279. perfect-squares

• 给一个正整数，求至少由多少个平方数相加能得到它。
• DP。dp[i]表示数字i至少需要多少个平方数相加，那么对于每个i，遍历i - j * j即可。

  public int numSquares(int n) {
      if (n <= 0) {
          return 0;
      }
      int[] dp = new int[n + 1];
      Arrays.fill(dp, Integer.MAX_VALUE);
      dp[0] = 0;
      for (int i = 1; i <= n; i++) {
          for (int j = 1; j * j <= i; j++) {
              dp[i] = Math.min(dp[i], dp[i - j * j] + 1);
          }
      }
      return dp[n];
  }

[???]

• 给一个BST，给一个区间[min, max]，将在区间之外的节点删除。

  public TreeNode deleteOutliers(TreeNode root, int min, int max) {
      if (root == null || min > max) {
          return null;
      }
      if (root.val > max) {
          return deleteOutliers(root.left, min, max);
      } else if (root.val < min) {
          return deleteOutliers(root.right, min, max);
      } else {
          root.left = deleteOutliers(root.left, min, root.val - 1);
          root.right = deleteOutliers(root.right, root.val + 1, max);
          return root;
      }
  }

2018.4.6 电面

53. maximum-subarray

• 给一个int数组，求最大的subarry sum。

• 方法一：直接O(N)搞定，维护一个当前的sum，要么是前面累加的结果、要么从当前开始加。

  class Solution {
      public int maxSubArray(int[] nums) {
          if (nums == null || nums.length == 0) {
              return 0;
          }
          int ans = Integer.MIN_VALUE, prev = 0;
          for (int i = 0; i < nums.length; i++) {
              prev = Math.max(prev + nums[i], nums[i]);
              ans = Math.max(ans, prev);
          }
          return ans;
      }
  }

• 方法二：分治法，要么纯左边、要么纯右边、要么从交界处向左右取元素。

  class Solution {
      public int maxSubArray(int[] nums) {
          if (nums == null || nums.length == 0) {
              return 0;
          }
          return getMax(nums, 0, nums.length - 1);
      }
      private int getMax(int[] nums, int left, int right) {
          if (left == right) {    // end case
              return nums[left];
          }   
          int mid = (right + left) / 2;
          int leftMax = getMax(nums, left, mid);          // get max subarray only with left elements
          int rightMax = getMax(nums, mid + 1, right);    // get max ~ right
          int midMax = getMidMax(nums, left, mid, right); // get max sub that uses both left and right
          return Math.max(leftMax, Math.max(rightMax, midMax));
      }
      private int getMidMax(int[] nums, int left, int mid, int right) {
          int leftMax = Integer.MIN_VALUE, rightMax = Integer.MIN_VALUE;
          int sum = 0;    
          for (int i = mid; i >= left; i--) {
              sum += nums[i];
              leftMax = Math.max(sum, leftMax);   // at least take one element from left
          }
          sum = 0;
          for (int i = mid + 1; i <= right; i++) {    
              sum += nums[i]; 
              rightMax = Math.max(sum, rightMax); // at least take one element from right
          }
          return leftMax + rightMax;
      }
  }

2018.4.4 Onsite

103. binary-tree-zigzag-level-order-traversal

• level层面的遍历二叉树，但是遍历顺序不是固定的从左到右，而是蛇形，这一层从左到右、下一行从右到左。
• 方法一：BFS+Queue，正一下反一下。
• 方法二：DFS时将level数也传入，对于偶数层则append到对应的List中，对于奇数层则insert到首位。

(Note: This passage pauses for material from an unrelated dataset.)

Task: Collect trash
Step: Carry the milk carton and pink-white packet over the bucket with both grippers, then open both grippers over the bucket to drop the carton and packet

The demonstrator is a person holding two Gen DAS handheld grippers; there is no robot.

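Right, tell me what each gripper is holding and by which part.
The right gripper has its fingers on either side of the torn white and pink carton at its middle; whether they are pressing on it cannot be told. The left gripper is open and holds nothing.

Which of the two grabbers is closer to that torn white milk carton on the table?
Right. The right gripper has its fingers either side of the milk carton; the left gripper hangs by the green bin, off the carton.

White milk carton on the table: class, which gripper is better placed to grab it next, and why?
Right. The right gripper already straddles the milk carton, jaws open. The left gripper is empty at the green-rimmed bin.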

Longest common subsequence(注意和前面的max substring有异曲同工之妙)

• 给两个字符串，求最长的公共子序列的长度。

• DP。用两个指针i和j分别遍历s1和s2，若字符相同则取dp[i - 1][j - 1] + 1，否则取max{dp[i - 1][j], dp[i][j - 1]}.

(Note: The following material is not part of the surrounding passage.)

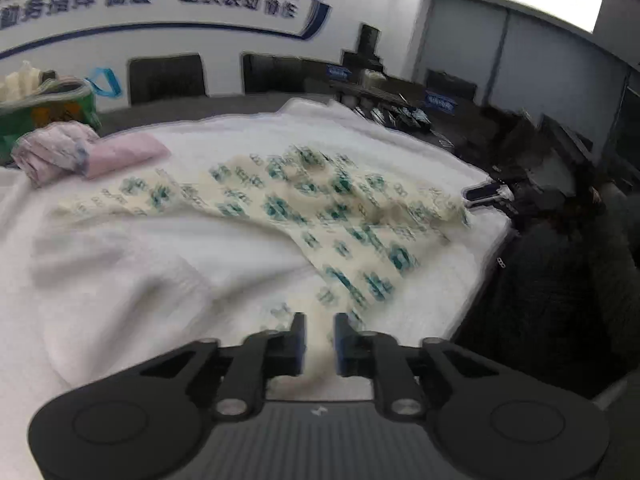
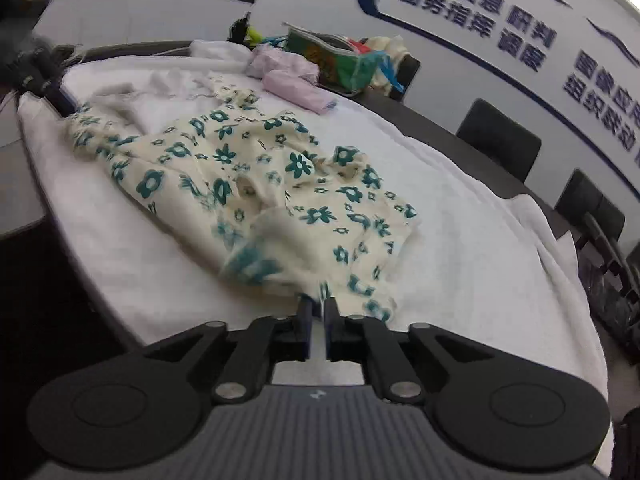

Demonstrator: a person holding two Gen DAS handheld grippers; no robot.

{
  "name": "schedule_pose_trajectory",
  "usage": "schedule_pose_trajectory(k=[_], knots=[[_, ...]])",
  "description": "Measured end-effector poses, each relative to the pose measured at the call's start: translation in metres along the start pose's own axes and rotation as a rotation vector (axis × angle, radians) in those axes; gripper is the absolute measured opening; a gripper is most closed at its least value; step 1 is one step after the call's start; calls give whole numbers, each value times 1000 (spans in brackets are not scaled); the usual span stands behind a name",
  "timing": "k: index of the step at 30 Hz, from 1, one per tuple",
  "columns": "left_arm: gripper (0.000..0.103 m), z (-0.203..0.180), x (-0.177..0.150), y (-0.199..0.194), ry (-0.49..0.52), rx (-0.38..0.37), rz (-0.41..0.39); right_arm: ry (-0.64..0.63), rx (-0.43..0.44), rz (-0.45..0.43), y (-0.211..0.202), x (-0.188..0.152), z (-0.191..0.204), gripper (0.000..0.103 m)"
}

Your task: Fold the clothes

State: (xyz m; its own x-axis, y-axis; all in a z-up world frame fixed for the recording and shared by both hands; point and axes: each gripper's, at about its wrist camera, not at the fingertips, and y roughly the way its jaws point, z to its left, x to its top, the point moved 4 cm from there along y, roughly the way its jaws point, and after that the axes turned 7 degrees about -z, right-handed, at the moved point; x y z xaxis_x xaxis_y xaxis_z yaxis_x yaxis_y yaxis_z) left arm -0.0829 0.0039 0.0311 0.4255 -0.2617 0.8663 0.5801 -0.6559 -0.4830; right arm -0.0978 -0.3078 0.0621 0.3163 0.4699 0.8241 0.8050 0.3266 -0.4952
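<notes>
A cream garment with teal flowers (image 1: 320, 208) (image 2: 248, 184) lies crumpled on a white padded cover (image 1: 140, 280) (image 2: 460, 240). In the left wrist view my left gripper (image 1: 320, 320) stands over the garment's near end, jaws apart, with cream cloth showing in the gap and no pad pressing on it. The right gripper (image 2: 316, 304) sits at the garment's near hem, its jaws a narrow slot apart with the cloth just past the tips. Each gripper also shows small in the other's view: the right gripper (image 1: 484, 192) and the left gripper (image 2: 66, 106), both at corners of the garment.
Folded pink clothes (image 1: 120, 154) (image 2: 296, 88) lie at the far side of the cover, beside a green bag (image 1: 60, 108) (image 2: 336, 60) stuffed with items. Dark chairs (image 2: 496, 136) line the wall with blue lettering. The cover's edge (image 1: 500, 236) drops off to a dark floor.
</notes>
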Motion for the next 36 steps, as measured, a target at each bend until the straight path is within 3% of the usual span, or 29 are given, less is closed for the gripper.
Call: schedule_pose_trajectory(k=[1, 2, 4, 6, 8, 11, 13, 15, 16, 17, 18, 19, 20, 21, 22, 23, 26, 27, 31, 34, 36], knots=[[56, 15, 16, 4, 16, 58, -17, 31, 20, -63, -4, 7, -7, 44], [69, 30, 34, 9, 38, 116, -33, 62, 39, -126, -8, 14, -13, 55], [75, 64, 67, 27, 98, 224, -51, 140, 60, -234, 1, 33, -40, 55], [75, 107, 93, 65, 137, 280, -44, 194, 15, -208, 40, 46, -70, 55], [75, 147, 103, 101, 126, 290, -39, 224, -49, -117, 98, 56, -100, 55], [75, 205, 99, 146, 52, 348, -1, 313, -6, 15, 176, 53, -134, 55], [75, 234, 85, 160, -61, 323, 42, 342, 50, 74, 209, 44, -146, 55], [75, 248, 72, 164, -152, 222, 44, 334, 104, 101, 221, 33, -147, 50], [75, 248, 67, 165, -162, 171, 42, 327, 142, 102, 221, 30, -145, 43], [75, 246, 63, 165, -163, 123, 41, 320, 181, 102, 222, 27, -142, 21], [75, 244, 59, 165, -165, 75, 39, 312, 219, 102, 222, 24, -140, 9], [74, 239, 55, 167, -138, 70, 46, 290, 232, 84, 218, 24, -138, 9], [57, 234, 52, 170, -105, 75, 55, 264, 238, 60, 213, 25, -136, 7], [44, 229, 49, 172, -71, 80, 64, 263, 206, 30, 208, 28, -140, 6], [19, 227, 48, 172, -66, 110, 58, 269, 161, -3, 202, 32, -146, 6], [5, 227, 47, 170, -68, 145, 48, 282, 108, -39, 194, 34, -152, 5], [2, 224, 44, 159, -97, 250, 7, 309, -62, -112, 171, 32, -169, 5], [2, 221, 44, 156, -87, 283, -2, 302, -92, -96, 170, 28, -169, 5], [3, 216, 43, 155, -83, 384, 23, 270, -171, -14, 180, 17, -164, 5], [15, 221, 49, 155, -106, 481, 55, 270, -214, 24, 199, 18, -159, 6], [17, 222, 59, 142, -124, 537, 45, 262, -256, 34, 199, 25, -158, 13]])
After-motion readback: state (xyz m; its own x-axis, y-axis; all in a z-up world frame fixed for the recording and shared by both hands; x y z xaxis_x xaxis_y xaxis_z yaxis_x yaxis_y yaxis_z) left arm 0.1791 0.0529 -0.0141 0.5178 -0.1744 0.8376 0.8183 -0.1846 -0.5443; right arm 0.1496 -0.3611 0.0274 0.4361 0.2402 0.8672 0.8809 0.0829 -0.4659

  public int maxCommonSubsequenceLen(String s1, String s2) {
      if (s1 == null || s2 == null) {
          return 0;
      }
      int len1 = s1.length(), len2 = s2.length();
      int[][] dp = new int[len1][len2];
      for (int i = 0; i < len1; i++) {
          for (int j = 0; j < len2; j++) {
              if (s1.charAt(i) == s2.charAt(j)) {
                  dp[i][j] = i > 0 && j > 0 ? dp[i - 1][j - 1] + 1 : 1;
              } else {
                  dp[i][j] = Math.max(i > 0 ? dp[i - 1][j] : 0, j > 0 ? dp[i][j - 1] : 0);
              }
          }
      }
      return dp[len1 - 1][len2 - 1];
  }

• Follow-up：如果需要返回任意一个这样的字符串呢？

• 根据DP table一路回溯，若当前两个字符串的所取字符相等则放入结果中。

  public static String maxCommonSubsequence(String s1, String s2) {
      if (s1 == null || s2 == null) {
          return null;
      }
      int len1 = s1.length(), len2 = s2.length();
      int[][] dp = new int[len1][len2];
      for (int i = 0; i < len1; i++) {
          for (int j = 0; j < len2; j++) {
              if (s1.charAt(i) == s2.charAt(j)) {
                  dp[i][j] = i > 0 && j > 0 ? dp[i - 1][j - 1] + 1 : 1;
              } else {
                  dp[i][j] = Math.max(i > 0 ? dp[i - 1][j] : 0, j > 0 ? dp[i][j - 1] : 0);
              }
          }
      }
      char[] ret = new char[dp[len1 - 1][len2 - 1]];
      int index = ret.length - 1, i = len1 - 1, j = len2 - 1;
      while (index >= 0) {
          if (s1.charAt(i) == s2.charAt(j)) {
              ret[index--] = s1.charAt(i);
              i--;
              j--;
          } else {
              if (i > 0 && dp[i][j] == dp[i - 1][j]) {
                  i--;
              } else if (j > 0 && dp[i][j] == dp[i][j - 1]) {
                  j--;
              }
          }
      }
      return new String(ret);
  }

2018.1.21 Onsite

348. design-tic-tac-toe

• XXOO游戏，两个玩家，每一行、每一列、两条对角线都是一样的话，对应玩家就赢了。要设计一个class，其中包含move函数，给坐标和玩家编号，在图里放，如果该玩家赢了就返回玩家编号。每行、每列需要统计两个玩家各自的个数，如果都是其中一个玩家都就赢了，两条对角线也是。
• 记录行、列、两条对较线。区分两个玩家的O和X就通过正负一来判断，这样如果有一个玩家赢了就意味着一路相加结果是n或者-n

  class TicTacToe {
      private int[] rows;
      private int[] cols;
      private int diag1, diag2;
      private int n;
  
      /** Initialize your data structure here. */
      public TicTacToe(int n) {
          rows = new int [n];
          cols = new int [n];
          diag1 = 0;
          diag2 = 0;
          this.n = n;
      }
      
      /** Player {player} makes a move at ({row}, {col}).
          @param row The row of the board.
          @param col The column of the board.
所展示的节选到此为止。